Mme Potvin: C'est la même chose avec la procédure qui existe déjà, et il n'est pas nécessaire d'adopter de nouvelles lois. La solution de rechange que nous avons proposée vous permet d'obtenir exactement ce que vous voulez. Vous n'avez pas besoin d'un nouveau projet de loi. Ainsi, vous ne courez pas le risque de faire de l'ombre, avec ce nouveau projet de loi, à un secteur tertiaire qui réalise d'excellentes choses. C'est le coeur de notre argument.

M. Shepherd: Vous dites que c'est un nouveau projet de loi. On pourrait parler de la modification de la loi ou des dispositions existantes. C'est une querelle d'écoles. En réalité, grâce aux formules qui seront remises à Revenu Canada, il sera possible de rendre compte des salaires d'une manière plus uniforme.

Mme Potvin: Oui. Nous ne voyons aucun inconvénient à cela. Toutefois, on n'a pas besoin d'un projet de loi pour y parvenir.

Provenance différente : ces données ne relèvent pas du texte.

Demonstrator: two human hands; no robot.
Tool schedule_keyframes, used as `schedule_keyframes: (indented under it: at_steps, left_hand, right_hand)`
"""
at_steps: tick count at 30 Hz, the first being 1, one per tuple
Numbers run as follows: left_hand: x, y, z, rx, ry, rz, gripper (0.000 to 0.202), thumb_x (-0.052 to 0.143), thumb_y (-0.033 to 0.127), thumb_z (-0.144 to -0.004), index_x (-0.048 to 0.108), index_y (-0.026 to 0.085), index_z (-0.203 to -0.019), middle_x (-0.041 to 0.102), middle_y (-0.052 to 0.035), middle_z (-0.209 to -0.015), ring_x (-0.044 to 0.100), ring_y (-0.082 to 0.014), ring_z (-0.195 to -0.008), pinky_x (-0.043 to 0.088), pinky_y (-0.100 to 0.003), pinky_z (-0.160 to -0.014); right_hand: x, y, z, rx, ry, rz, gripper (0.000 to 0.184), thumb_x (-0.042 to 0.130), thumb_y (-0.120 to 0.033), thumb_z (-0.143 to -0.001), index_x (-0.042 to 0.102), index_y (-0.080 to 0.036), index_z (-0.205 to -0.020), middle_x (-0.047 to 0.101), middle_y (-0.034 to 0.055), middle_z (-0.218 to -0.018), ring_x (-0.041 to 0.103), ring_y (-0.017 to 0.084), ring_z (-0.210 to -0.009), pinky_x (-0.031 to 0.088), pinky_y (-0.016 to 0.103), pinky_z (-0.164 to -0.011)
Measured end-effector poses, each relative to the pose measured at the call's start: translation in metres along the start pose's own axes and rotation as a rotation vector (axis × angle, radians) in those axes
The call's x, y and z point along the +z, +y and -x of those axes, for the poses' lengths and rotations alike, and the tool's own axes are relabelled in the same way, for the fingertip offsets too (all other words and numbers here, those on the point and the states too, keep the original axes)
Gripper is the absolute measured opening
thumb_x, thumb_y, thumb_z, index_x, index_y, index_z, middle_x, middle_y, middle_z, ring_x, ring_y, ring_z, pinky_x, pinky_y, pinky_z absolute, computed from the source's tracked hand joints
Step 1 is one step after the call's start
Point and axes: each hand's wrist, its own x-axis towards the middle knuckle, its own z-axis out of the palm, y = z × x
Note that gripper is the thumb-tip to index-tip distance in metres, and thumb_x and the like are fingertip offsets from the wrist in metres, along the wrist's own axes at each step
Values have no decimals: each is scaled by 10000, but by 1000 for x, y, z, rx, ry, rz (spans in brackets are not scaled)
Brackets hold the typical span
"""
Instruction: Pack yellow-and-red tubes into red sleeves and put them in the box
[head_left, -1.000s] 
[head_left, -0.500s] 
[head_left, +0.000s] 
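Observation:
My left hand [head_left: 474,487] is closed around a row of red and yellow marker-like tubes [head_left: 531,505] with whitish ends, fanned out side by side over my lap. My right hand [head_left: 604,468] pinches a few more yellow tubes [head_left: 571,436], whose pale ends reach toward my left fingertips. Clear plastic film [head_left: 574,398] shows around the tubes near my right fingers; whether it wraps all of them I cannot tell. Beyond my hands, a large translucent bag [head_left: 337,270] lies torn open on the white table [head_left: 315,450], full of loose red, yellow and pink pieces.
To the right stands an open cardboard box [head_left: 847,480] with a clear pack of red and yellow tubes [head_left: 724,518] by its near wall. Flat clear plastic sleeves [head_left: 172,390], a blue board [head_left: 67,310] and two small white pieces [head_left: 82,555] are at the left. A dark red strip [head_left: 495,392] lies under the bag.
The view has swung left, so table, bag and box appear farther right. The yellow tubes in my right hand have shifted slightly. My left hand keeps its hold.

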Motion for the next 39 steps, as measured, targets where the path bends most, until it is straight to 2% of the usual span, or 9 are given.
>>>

M. Shepherd: On a besoin d'un projet de loi pour modifier la loi existante, et voilà probablement pourquoi on agit ainsi.

.1245

Le président: Je vous remercie.

Pour être juste, monsieur Shepherd, je crois que vous avez mentionné il y a un instant que certaines des conceptions que l'on retrouve dans ce projet de loi émanent du gouvernement. Il s'agit d'une proposition de loi privée; ce n'est pas un projet de loi du gouvernement. J'ai pensé qu'il fallait le préciser pour respecter la vérité. Vous êtes d'accord?

M. Shepherd: Oui.

Le président: Merci.

Madame Whelan.

Mme Whelan: Je tiens à insister aussi sur ce point, monsieur le président.

J'ai une autre question à poser, puisque vous êtes là. Je pense que mon point de vue est un peu faussé puisque j'ai travaillé il y a bien longtemps à l'OAMCA quand j'enseignais la natation. J'ai en fait travaillé dans cette organisation dans le cadre d'un programme qui s'intitulait Défi 81 ou quelque chose comme ça, j'enseignais la natation, mais c'était un programme pour étudiants financé par le gouvernement. Pour pouvoir bénéficier de ce programme, il fallait faire une demande de prêt ou passer par une procédure de demande.

Indépendamment des crédits que vous verse directement le gouvernement, vous devez présenter des demandes précises à un ministère ou dans le cadre d'un programme donné pour obtenir des crédits et, j'imagine, cette demande très détaillée est examinée de près. Souvent, des questions sont alors posées en conséquence. Vous ne bénéficiez pas uniquement d'un financement global, c'est bien ça?

M. Hatton: Tout à fait. Nous avons des contrats, des documents juridiques que nous devons respecter et, si nous ne le faisons pas, nous en sommes responsables devant notre conseil d'administration, puis vis-à-vis du gouvernement. Effectivement, vous avez tout à fait raison.

Le président: Monsieur Bryden, allez-y.

M. Bryden (Hamilton - Wentworth): Si vous me le permettez, monsieur le président, je vais faire une observation pour conclure dans la même veine que ce que disait M. Shepherd.

Il s'agit d'une proposition de loi privée et je puis vous garantir que lorsqu'on a conçu ce projet de loi on avait véritablement à coeur les intérêts du secteur à but non lucratif. J'espère que ce projet de loi nous mènera dans une voie qui facilitera la vie de tout le monde.

Le président: Je vois qu'il n'y a plus de questions.

Merci d'être venu. Nous avons apprécié votre témoignage.

Mme Potvin: Merci de nous avoir entendus.

Le président: La séance est levée. Je vous remercie.